This was an engrossing read - but I wasn't too happy with the ending, which I felt was too abrupt.
Soulmuser | May 30, 2017 |
I was lent this book by a friend in Danish translation. So please note that if I present any quotes from it, they are my translations from the Danish back to the English and may not quite correspond to the original English version.

The book portrays the near-death-experience of a skeptical neurosurgeon who had brushed aside these same experiences as tricks of the brain when recounted to him by his patients. Then he himself is stricken with bacterial meningitis and falls into a coma.

First he, Eben, experiences being in pulsating darkness with no words in his head and no awareness of time. He feels like an earthworm buried deep in the earth, surrounded by root-like objects. He doesn’t feel human but not like an animal either. He is “a lonely point of consciousness in a timeless reddish-brown sea”. He feels imprisoned in this underworld. Grotesque animal-like faces appear, yelling and screaming and disappear again. He has no recollection of his former life. The faces appearing from the dark are ugly and threatening. The rhythmic throbbing is like the pulse of an army of troll-like underground workers carrying out some endless monotonous task.

There is an unpleasant biological odour. He is close to panic and needs to escape from that place.

Then a beautiful creature appears to hm. It radiates a white-golden light which shatters and dissolves the darkness. He hears the most wonderful music imaginable. As the music increases in strength, it extinguishes the monotonous, mechanical throbbing.

The light comes closer and closer and within is an opening (perhaps akin to the tunnel in other reported near-death experiences). He begins to move quickly upwards, and moves through the opening to find himself in a completely strange, beautiful world.
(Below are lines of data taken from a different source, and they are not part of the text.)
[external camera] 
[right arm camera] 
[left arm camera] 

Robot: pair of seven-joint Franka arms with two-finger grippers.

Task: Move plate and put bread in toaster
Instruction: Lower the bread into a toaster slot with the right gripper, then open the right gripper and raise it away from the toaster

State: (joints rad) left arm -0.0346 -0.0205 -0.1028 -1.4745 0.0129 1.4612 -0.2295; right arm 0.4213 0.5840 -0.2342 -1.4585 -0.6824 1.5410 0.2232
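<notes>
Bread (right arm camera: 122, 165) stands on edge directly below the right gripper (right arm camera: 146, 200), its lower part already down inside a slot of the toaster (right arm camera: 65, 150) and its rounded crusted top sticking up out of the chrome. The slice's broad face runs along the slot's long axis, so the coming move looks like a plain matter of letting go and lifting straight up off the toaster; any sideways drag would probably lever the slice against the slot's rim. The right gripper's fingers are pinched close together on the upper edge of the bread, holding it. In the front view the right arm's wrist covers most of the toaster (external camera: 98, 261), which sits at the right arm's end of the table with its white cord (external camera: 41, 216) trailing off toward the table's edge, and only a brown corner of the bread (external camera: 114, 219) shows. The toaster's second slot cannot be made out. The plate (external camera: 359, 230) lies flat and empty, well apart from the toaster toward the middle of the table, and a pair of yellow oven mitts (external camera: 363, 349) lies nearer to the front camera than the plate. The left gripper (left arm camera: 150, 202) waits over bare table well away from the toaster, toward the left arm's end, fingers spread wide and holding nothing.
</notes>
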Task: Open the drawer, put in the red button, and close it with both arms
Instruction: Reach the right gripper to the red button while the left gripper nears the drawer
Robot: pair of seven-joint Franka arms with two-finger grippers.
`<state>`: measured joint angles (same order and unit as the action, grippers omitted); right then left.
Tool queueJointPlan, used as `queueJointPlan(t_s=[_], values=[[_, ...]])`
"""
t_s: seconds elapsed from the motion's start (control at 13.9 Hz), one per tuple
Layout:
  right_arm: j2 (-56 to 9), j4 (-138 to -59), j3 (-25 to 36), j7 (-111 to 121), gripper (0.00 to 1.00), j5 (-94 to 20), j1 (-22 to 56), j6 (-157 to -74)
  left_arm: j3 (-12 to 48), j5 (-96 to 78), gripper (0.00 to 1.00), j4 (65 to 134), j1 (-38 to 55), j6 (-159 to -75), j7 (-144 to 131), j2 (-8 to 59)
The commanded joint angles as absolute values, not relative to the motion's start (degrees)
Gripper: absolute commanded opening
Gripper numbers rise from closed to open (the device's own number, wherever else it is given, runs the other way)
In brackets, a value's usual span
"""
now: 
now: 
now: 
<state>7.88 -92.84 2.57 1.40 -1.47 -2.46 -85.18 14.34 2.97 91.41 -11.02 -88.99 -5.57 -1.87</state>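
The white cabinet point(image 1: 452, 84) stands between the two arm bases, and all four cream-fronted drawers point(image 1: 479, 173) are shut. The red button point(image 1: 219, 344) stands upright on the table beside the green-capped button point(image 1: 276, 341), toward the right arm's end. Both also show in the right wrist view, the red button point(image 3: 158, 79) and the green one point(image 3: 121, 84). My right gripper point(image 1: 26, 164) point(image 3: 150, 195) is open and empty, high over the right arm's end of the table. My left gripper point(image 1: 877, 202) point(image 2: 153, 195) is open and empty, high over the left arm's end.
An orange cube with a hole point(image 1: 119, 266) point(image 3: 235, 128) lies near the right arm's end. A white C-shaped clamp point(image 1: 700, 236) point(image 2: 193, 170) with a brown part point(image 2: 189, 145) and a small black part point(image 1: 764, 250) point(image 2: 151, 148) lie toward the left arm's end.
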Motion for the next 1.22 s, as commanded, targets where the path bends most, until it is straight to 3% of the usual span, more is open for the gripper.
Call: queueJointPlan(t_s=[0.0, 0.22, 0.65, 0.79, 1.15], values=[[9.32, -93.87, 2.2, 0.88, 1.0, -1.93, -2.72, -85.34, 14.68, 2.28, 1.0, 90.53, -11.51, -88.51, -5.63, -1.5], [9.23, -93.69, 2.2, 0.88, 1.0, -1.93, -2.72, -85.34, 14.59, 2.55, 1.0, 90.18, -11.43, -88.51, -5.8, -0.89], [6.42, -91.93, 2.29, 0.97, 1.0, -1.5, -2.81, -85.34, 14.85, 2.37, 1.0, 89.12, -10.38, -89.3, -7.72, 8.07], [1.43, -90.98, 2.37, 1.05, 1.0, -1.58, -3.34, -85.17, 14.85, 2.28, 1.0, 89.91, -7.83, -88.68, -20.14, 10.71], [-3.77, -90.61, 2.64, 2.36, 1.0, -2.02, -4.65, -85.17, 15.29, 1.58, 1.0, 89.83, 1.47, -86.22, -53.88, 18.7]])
It is an ineffable experience. It feels like being born.

Below him is a green, fertile landscape which reminds him of Earth. It both is the Earth and at the same time isn’t. He flies over trees and fields and people. It is an unbelievable dream world.

He knows that this place is completely real.

Then a beautiful girl appears. They are surrounded by butterflies. The pastel colours of the girl’s clothing are intensely alive, as are the rest of the surroundings. Her gaze is intensely living, containing all the forms of love we know on Earth but much more exalted than these, and more real and pure.

The girl talks to him wordlessly. Her message is:

“You are loved and highly appreciated and will be for all eternity.”
“You have nothing to fear.”
“You can do no wrong.”

We are gifted with Eben’s ineffable experiences in various chapters interspersed with chapters about how his family reacts to his situation, details of his condition and so on.

He sees clouds high above containing glittering, highly developed beings like birds or angels.

He experiences God, whom he terms “Om”.

We’re also told of Eben’s background, how he was an adopted child who eventually regains contact with his birth family.

There is much more in this book than I have touched upon. He recovers and comes back to life with the help of his younger son, who calls him back from his coma.

The book is divinely and eloquently expressed.

The author, as befitting his doctor status and original skeptical attitude on the subject of near-death experiences, makes a point of explaining how his experiences could not possibly have neurological causes.

This is a wonderful book and it is praiseworthy that this neurosurgeon was brave enough to pen it – but then again I suppose that he couldn’t refrain from doing so. I advise you to read the book.

P.S. I see some reviewers state that this book is badly written. I didn't read it in English so this may be so. But in that case, the Danish translation was divinely expressed.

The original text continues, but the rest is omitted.